EXERCISE
An exact transcription of all the data is required, with every image removed.

DATA EXCERPT
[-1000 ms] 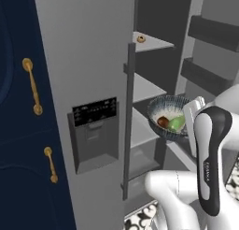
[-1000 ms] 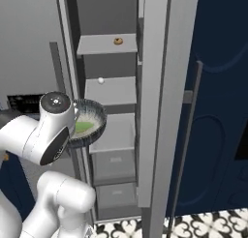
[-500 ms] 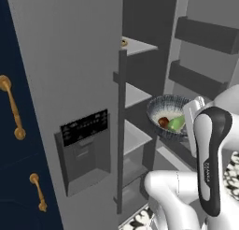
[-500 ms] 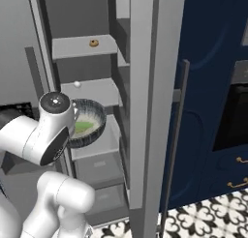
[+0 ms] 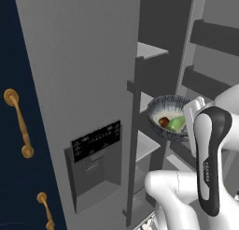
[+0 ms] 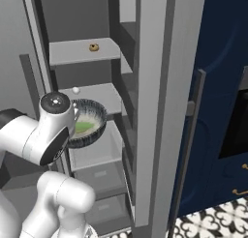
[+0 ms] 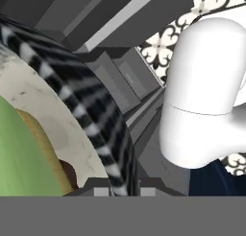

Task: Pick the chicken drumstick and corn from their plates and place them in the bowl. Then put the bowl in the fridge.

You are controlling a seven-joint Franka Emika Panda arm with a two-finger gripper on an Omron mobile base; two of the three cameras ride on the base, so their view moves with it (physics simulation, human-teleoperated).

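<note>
Fridge (image 6: 160, 87) shelves sit just ahead of your claw (image 7: 117, 189), clenched on bowl (image 5: 164, 113) rim w/ corn (image 5: 177, 123); tilt it and food spills.

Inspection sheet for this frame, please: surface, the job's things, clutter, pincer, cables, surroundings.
Surface: grey fridge shelves; the bowl is in the air in front of them, not set down.
Job's things: bowl holds the chicken drumstick and the corn; fridge stands open. Plates: nothing seen.
Clutter: small brown round item on an upper shelf; small white ball on the shelf below.
Pincer: shut on the bowl's rim, seen in the hand view.
Cables: nothing seen.
Surroundings: navy cabinets with brass handles; patterned floor tiles; dark oven front.
</note>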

RESPONSE
[-1000 ms] 
[-1000 ms] 
[-500 ms] 
[-500 ms] 
[+0 ms] 
[+0 ms] 
[+0 ms] 

Task: Pick the chicken drumstick and corn from their plates and place them in the bowl. Then put the bowl in the fridge.

You are controlling a seven-joint Franka Emika Panda arm with a two-finger gripper on an Omron mobile base; two of the three cameras ride on the base, so their view moves with it (physics simulation, human-teleoperated).

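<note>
Fridge (image 6: 160, 87) shelves sit just ahead of your claw (image 7: 117, 189), clenched on bowl (image 5: 164, 113) rim w/ corn (image 5: 177, 123); tilt it and food spills.

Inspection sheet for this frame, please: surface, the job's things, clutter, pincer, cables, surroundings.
Surface: grey fridge shelves; the bowl is in the air in front of them, not set down.
Job's things: bowl holds the chicken drumstick and the corn; fridge stands open. Plates: nothing seen.
Clutter: small brown round item on an upper shelf; small white ball on the shelf below.
Pincer: shut on the bowl's rim, seen in the hand view.
Cables: nothing seen.
Surroundings: navy cabinets with brass handles; patterned floor tiles; dark oven front.
</note>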

Now the exercise is complete.